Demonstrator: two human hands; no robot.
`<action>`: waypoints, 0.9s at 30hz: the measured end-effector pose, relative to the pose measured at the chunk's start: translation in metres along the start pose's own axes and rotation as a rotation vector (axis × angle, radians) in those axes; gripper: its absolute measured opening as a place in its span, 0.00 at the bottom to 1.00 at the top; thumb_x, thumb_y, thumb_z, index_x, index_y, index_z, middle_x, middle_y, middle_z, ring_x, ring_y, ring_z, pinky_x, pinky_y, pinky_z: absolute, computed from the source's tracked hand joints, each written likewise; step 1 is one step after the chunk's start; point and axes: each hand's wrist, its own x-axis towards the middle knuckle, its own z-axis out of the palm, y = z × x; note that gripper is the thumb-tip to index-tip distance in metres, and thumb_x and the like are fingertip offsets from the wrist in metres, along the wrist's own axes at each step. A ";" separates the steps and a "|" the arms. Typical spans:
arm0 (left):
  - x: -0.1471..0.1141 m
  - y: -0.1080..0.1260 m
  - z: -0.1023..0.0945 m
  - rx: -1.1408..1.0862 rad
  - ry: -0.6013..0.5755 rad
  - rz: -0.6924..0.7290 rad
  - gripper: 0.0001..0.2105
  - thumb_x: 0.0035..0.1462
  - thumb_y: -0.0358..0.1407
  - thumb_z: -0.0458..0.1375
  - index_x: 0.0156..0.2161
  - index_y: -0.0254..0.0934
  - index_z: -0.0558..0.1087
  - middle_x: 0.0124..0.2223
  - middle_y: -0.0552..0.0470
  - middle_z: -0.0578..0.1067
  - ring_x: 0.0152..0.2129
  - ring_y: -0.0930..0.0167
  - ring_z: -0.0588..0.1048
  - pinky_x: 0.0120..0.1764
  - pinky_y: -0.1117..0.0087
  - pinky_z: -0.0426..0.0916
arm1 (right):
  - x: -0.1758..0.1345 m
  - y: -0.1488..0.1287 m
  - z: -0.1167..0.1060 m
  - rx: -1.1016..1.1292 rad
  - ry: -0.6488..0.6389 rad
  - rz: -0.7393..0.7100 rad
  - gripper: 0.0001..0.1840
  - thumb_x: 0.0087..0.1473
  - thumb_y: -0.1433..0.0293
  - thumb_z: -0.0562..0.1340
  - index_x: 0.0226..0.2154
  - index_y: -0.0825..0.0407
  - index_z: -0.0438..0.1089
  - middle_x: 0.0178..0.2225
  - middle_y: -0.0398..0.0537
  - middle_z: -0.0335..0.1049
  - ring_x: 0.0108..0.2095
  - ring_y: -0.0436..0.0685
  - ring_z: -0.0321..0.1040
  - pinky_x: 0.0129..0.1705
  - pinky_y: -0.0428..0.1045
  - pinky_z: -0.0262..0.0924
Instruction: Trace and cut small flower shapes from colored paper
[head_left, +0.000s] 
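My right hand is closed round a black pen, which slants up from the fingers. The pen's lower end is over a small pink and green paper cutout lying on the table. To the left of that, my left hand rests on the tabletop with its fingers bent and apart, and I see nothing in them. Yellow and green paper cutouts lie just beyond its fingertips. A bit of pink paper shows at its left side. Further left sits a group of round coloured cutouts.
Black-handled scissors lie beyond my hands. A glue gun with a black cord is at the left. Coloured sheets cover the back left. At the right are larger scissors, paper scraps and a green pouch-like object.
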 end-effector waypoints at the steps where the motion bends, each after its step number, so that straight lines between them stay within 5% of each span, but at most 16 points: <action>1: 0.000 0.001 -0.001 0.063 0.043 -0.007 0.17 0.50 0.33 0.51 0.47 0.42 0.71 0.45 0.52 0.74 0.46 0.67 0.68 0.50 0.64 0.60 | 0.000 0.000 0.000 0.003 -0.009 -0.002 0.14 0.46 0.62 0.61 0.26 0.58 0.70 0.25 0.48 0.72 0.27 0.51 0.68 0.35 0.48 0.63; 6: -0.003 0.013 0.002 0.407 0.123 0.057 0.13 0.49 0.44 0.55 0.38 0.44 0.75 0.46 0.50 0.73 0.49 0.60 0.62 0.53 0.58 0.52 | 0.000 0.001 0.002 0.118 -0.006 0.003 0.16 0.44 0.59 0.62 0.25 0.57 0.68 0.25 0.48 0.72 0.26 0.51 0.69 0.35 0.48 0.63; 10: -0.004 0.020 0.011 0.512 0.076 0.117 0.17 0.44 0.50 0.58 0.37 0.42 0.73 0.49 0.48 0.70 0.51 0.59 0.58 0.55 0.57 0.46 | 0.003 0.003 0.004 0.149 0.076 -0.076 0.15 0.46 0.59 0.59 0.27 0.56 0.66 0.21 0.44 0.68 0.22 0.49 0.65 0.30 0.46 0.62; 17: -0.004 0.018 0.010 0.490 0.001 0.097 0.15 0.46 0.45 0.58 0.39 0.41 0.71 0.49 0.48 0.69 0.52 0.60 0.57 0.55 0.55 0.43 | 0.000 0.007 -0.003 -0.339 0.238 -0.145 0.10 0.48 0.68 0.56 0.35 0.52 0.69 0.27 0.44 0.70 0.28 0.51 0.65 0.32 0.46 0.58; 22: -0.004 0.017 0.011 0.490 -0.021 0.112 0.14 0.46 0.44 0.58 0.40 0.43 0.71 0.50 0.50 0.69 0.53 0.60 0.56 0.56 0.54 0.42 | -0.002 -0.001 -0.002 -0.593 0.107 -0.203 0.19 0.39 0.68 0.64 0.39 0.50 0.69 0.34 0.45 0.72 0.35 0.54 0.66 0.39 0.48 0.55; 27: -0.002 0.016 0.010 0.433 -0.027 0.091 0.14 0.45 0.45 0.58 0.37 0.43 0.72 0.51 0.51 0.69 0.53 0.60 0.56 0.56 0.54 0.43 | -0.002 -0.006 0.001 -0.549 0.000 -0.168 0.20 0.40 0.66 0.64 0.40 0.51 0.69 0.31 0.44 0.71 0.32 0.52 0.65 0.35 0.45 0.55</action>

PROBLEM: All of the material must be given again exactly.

EXERCISE RESULT:
Demonstrator: two human hands; no robot.
`<action>`: waypoints, 0.9s at 30hz: the measured end-effector pose, relative to the pose measured at the chunk's start: translation in metres along the start pose's own axes and rotation as a rotation vector (axis × angle, radians) in those axes; gripper: its absolute measured opening as a place in its span, 0.00 at the bottom to 1.00 at the top; thumb_x, thumb_y, thumb_z, index_x, index_y, index_z, middle_x, middle_y, middle_z, ring_x, ring_y, ring_z, pinky_x, pinky_y, pinky_z: absolute, computed from the source's tracked hand joints, each written likewise; step 1 is one step after the chunk's start; point and axes: each hand's wrist, its own x-axis towards the middle knuckle, its own z-axis out of the palm, y = z × x; note that gripper is the thumb-tip to index-tip distance in metres, and thumb_x and the like are fingertip offsets from the wrist in metres, along the wrist's own axes at each step. A ";" separates the steps and a "|" the arms. Typical spans:
arm0 (left):
  - x: -0.1471..0.1141 m
  - y: -0.1080..0.1260 m
  - z: -0.1023..0.0945 m
  - rx: -1.1408..1.0862 rad
  - ry: -0.6013..0.5755 rad
  - rz: -0.6924..0.7290 rad
  - gripper: 0.0001..0.2105
  - thumb_x: 0.0035..0.1462
  - thumb_y: -0.0358..0.1407
  - thumb_z: -0.0458..0.1375
  - index_x: 0.0156..0.2161
  - index_y: -0.0254..0.0934
  - index_z: -0.0558..0.1087
  - middle_x: 0.0124..0.2223
  - middle_y: -0.0552..0.0470
  - middle_z: -0.0578..0.1067
  - ring_x: 0.0152..0.2129
  - ring_y: -0.0930..0.0167
  - ring_z: -0.0588..0.1048
  - pinky_x: 0.0120..0.1764
  - pinky_y: -0.1117..0.0087
  - pinky_z: -0.0426..0.0916
arm1 (right):
  - x: -0.1758..0.1345 m
  - y: -0.1488..0.1287 m
  - z: -0.1167..0.1060 m
  - rx: -1.1016..1.1292 rad
  - ry: -0.6488..0.6389 rad
  - rz: -0.7393..0.7100 rad
  - gripper: 0.0001..0.1840
  - thumb_x: 0.0087..0.1473
  - thumb_y: -0.1433..0.0293
  - thumb_z: -0.0562..0.1340
  - index_x: 0.0226..0.2154
  - index_y: -0.0825..0.0407
  - index_z: -0.0438..0.1089
  - middle_x: 0.0178..0.2225
  - middle_y: -0.0398..0.0537
  - middle_z: -0.0335..0.1049
  - ring_x: 0.0108..0.2095
  - ring_y: -0.0436..0.0685
  - ring_z: -0.0321..0.1040
  - pinky_x: 0.0129..0.1705
  - pinky_y: -0.0428..0.1045
  - pinky_z: -0.0262..0.0924
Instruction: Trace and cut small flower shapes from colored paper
[head_left, +0.000s] 
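My right hand is closed round a black pen, which slants up from the fingers. The pen's lower end is over a small pink and green paper cutout lying on the table. To the left of that, my left hand rests on the tabletop with its fingers bent and apart, and I see nothing in them. Yellow and green paper cutouts lie just beyond its fingertips. A bit of pink paper shows at its left side. Further left sits a group of round coloured cutouts.
Black-handled scissors lie beyond my hands. A glue gun with a black cord is at the left. Coloured sheets cover the back left. At the right are larger scissors, paper scraps and a green pouch-like object.
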 end-effector waypoints at the steps where the motion bends, each after its step number, so that straight lines between them stay within 5% of each span, but at most 16 points: <action>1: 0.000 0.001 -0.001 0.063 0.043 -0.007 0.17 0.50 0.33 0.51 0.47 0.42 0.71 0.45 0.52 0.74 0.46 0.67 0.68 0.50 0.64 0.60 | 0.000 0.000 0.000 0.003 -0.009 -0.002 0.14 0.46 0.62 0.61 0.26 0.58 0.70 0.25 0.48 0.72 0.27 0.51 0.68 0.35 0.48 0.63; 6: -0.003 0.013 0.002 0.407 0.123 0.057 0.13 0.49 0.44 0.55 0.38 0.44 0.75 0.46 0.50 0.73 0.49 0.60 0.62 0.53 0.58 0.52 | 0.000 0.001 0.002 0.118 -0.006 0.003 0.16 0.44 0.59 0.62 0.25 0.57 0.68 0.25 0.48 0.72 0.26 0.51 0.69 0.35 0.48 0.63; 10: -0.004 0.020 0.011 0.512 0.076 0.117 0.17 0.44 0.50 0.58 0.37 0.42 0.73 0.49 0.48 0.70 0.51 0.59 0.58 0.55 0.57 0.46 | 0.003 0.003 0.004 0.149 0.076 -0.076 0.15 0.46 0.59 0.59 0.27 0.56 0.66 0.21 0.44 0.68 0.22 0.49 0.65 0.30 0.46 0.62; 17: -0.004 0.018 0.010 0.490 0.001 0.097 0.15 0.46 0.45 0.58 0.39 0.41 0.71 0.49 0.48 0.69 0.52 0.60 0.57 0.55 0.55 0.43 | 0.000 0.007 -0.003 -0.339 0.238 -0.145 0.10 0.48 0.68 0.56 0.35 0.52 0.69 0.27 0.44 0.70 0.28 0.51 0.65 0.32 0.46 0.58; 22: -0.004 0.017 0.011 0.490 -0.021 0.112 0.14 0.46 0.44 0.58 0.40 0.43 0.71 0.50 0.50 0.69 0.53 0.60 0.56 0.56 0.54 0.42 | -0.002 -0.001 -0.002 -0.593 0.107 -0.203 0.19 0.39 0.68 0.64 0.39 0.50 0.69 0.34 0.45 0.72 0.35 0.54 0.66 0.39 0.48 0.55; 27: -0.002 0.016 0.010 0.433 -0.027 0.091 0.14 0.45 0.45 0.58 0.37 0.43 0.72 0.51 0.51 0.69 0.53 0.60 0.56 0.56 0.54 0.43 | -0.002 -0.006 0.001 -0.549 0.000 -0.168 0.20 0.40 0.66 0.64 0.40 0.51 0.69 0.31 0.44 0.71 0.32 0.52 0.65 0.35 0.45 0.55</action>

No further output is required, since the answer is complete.